In The Number Ones, I’m reviewing every single #1 single in the history of the Billboard Hot 100, starting with the chart’s beginning, in 1958, and working my way up into the present.
Among the dwindling tribe of poor souls who insist on taking Saturday Night Live seriously, the final sketch of every episode has always held a certain mystique. Traditionally, the SNL writers use the show’s last 10 minutes to try something goofy and surreal, something that will leave sleepy people rubbing their eyes on their couches and wondering if they hallucinated what they just saw. More often than not, these final sketches are unbearable. But there have been moments when those sketches have taken on their own strange life. Sometimes, they even overshadow the more carefully planned-out things that came before. That’s pretty much happened with “Joy To The World.”
“Joy To The World” came from Hoyt Axton, a country singer-songwriter from Oklahoma whose mother Mae had co-written “Heartbreak Hotel” for Elvis Presley in 1955. But Axton never got around to finishing writing “Joy To The World.” He had a melody, and he had a chorus, but he didn’t have any verses. Legend has it that Axton tried to use “Jeremiah was a prophet” as the opening line but that everyone immediately realized it sucked. So instead, Axton, trying to demonstrate the melody he’d written, just put in some nonsense placeholder lyrics: “Jeremiah was a bullfrog, was a good friend of mine.” Axton wanted to rewrite those lyrics, but before he did, Three Dog Night went ahead and recorded the song with Axton’s near-gibberish temporary words intact.
Three Dog Night didn’t think they had a hit on their hands. Two of the group’s three lead singers, Danny Hutton and Cory Wells, rejected the song. (Hutton had a background in actual cartoon music, writing songs for Hanna-Barbera before Three Dog Night came together, but maybe “Joy To The World” was too goofy even for him.) But Chuck Negron, the third Three Dog Night singer, liked the idea of using the song to bring the band together.
The group tacked “Joy To The World” onto the end of their 1970 LP Naturally; it’s the last song on the album. As the single, they picked the forgettable “One Man Band,” which peaked at #19. But then a Seattle FM-radio DJ started playing “Joy To The World,” and the song started out there and spread to the rest of the country. In the end, “Joy To The World” turned out to be Billboard‘s #1 single of 1971. Lots of people wanted to be friends with bullfrogs, apparently.
Considering that they never expected anything to happen with “Joy To The World,” maybe it’s admirable that Three Dog Night completely committed to the song. Negron, in particular, completely throws himself into it, rasping and howling and wailing out ad-libs. This was the right approach. If Negron had sung the song with even a the tiniest trace of wink, if he’d acted like he was in any way above it, “Joy To The World” would’ve been a total flatline. As it is, it’s a rousing and memorable bit of business.
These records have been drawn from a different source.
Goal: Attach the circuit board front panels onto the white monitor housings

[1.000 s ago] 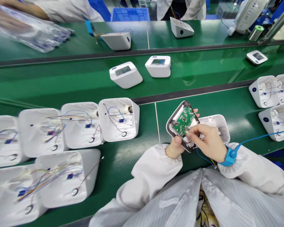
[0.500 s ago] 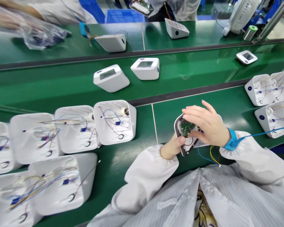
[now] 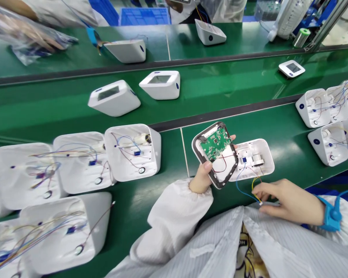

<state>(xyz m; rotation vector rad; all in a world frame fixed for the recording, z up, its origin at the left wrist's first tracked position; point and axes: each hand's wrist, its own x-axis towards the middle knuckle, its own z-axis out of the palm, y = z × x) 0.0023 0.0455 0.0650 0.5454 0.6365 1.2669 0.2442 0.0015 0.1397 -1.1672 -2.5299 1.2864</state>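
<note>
My left hand (image 3: 203, 175) grips the lower left edge of a tilted white front cover (image 3: 219, 154) and shows its inside. A green circuit board (image 3: 217, 142) sits in that cover, with a thin dark red wire loop below it. Partly behind the cover, a white housing (image 3: 265, 152) lies open side up on the bench, with a small motor-like part and a blue connector inside. Blue, yellow and red wires (image 3: 241, 192) run out of it to a small white plug (image 3: 260, 203). My right hand (image 3: 287, 200) is at this plug, thumb and fingers apart on either side of it.
Open white housings with wires stand in rows at left (image 3: 133, 152) and right (image 3: 316, 108). Closed units (image 3: 114, 98) and a screen cover (image 3: 292, 69) sit on the green strip ahead. Across it, a co-worker's hand (image 3: 31, 36) handles a plastic bag. A blue cord trails from my right wrist strap (image 3: 332, 214).
My right hand has left the cover and moved down right to the wire plug. The cover is now tilted left, exposing the board and the housing. The view has shifted slightly; closed units appear farther left.
</note>
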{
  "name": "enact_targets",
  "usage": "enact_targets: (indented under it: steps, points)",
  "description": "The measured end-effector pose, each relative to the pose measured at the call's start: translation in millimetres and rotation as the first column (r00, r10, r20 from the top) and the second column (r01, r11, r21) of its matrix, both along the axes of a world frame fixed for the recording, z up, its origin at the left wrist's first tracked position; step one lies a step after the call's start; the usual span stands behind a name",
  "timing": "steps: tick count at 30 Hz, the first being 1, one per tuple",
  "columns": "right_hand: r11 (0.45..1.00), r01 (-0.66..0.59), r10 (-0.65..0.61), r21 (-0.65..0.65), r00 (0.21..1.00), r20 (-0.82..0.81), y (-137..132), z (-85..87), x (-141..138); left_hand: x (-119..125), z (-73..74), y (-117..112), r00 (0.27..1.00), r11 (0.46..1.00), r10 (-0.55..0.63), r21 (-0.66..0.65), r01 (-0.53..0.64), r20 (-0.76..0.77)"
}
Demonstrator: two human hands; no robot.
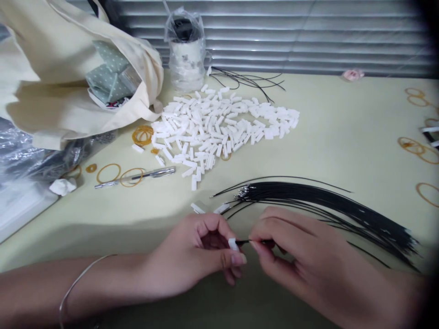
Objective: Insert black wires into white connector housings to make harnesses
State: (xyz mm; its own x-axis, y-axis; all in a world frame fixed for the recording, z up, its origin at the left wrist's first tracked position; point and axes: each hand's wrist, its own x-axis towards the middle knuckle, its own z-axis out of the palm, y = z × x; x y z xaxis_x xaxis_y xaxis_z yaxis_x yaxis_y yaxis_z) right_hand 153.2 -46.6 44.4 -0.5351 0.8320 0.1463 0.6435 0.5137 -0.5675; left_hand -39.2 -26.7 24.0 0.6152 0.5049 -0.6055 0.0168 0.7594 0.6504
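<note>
Between the thumb and fingers of my left hand (202,251) is a small white plastic connector housing (232,244). My right hand (291,246) pinches a thin black wire (243,241) close to its end, which meets the housing; how far it goes in is hidden. Just beyond my hands, two white housings (198,208) lie on the table, one with black wire at it. A thick bundle of black wires (318,201) with metal-tipped ends stretches behind and to the right of my right hand.
A wide heap of white housings (212,123) covers the table's middle. Left of it lie a pen (151,175), rubber bands (109,172) and a cloth bag (137,100). At the back stand a plastic-wrapped cup (187,64) and several loose black wires (254,80). More rubber bands (416,148) lie far right.
</note>
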Motion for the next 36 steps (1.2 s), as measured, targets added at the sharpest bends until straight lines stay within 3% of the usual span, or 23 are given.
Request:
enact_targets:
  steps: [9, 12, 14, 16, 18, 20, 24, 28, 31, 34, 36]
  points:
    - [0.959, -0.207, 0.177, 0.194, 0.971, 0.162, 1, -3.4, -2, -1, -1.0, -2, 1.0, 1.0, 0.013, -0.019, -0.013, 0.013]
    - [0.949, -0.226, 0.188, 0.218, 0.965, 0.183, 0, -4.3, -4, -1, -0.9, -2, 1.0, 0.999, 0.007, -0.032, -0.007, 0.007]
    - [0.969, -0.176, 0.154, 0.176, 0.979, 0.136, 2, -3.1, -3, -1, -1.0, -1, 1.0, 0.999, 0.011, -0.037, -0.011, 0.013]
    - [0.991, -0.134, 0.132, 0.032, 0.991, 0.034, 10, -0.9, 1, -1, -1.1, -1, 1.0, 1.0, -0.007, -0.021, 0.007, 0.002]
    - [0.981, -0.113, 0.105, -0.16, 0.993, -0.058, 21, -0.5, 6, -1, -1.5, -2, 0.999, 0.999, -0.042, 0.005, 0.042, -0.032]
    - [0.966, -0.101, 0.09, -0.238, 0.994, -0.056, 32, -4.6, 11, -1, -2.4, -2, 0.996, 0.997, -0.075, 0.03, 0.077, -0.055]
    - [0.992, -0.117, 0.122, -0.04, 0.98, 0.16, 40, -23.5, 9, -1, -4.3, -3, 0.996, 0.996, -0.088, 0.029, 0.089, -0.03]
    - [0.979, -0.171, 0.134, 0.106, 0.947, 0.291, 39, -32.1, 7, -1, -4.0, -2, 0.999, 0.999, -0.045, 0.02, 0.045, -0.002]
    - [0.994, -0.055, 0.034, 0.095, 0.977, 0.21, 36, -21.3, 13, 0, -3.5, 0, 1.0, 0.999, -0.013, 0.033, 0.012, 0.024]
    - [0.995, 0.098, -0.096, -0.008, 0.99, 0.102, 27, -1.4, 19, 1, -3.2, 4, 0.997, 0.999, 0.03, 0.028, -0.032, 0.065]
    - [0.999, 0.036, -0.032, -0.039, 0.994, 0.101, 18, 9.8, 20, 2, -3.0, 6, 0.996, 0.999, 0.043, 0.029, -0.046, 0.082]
But it’s also so stupid. The silliness isn’t the problem. Three Dog Night were good at silliness. “Mama Told Me (Not To Come),” the group’s previous #1, was a silly song. But “Mama Told Me (Not To Come)” was also slyly hedonistic, and it had a monster groove working for it. “Joy To The World,” by contrast, is a pedestrian white-soul plod, and its lyrics are vague and meaningless enough that people still try to project religious significance on them. It’s a more cartoonish song than “Sugar, Sugar,” a song credited to actual cartoon characters. And it’s nowhere near as good, either.
“Joy To The World” has an irrepressible sense of fun that makes it hard to hate. But it’s more of a rote wheel-spin than a song — good enough for album filler, nowhere near good enough to block “What’s Going On” from getting to #1. And yet that’s what it did.
GRADE: 5/10
BONUS BEATS: Here’s the moment from a 1997 X-Files episode where Scully lulls Mulder to sleep by singing “Joy To The World”:
BONUS BONUS BEATS: Here’s the scene from a 2003 Friends episode where Chandler sings “Joy To The World” at a piano bar:
THE NUMBER TWOS: The Jackson 5’s silky lament “Never Can Say Goodbye” peaked at #2 behind “Joy To The World.” It’s an 8.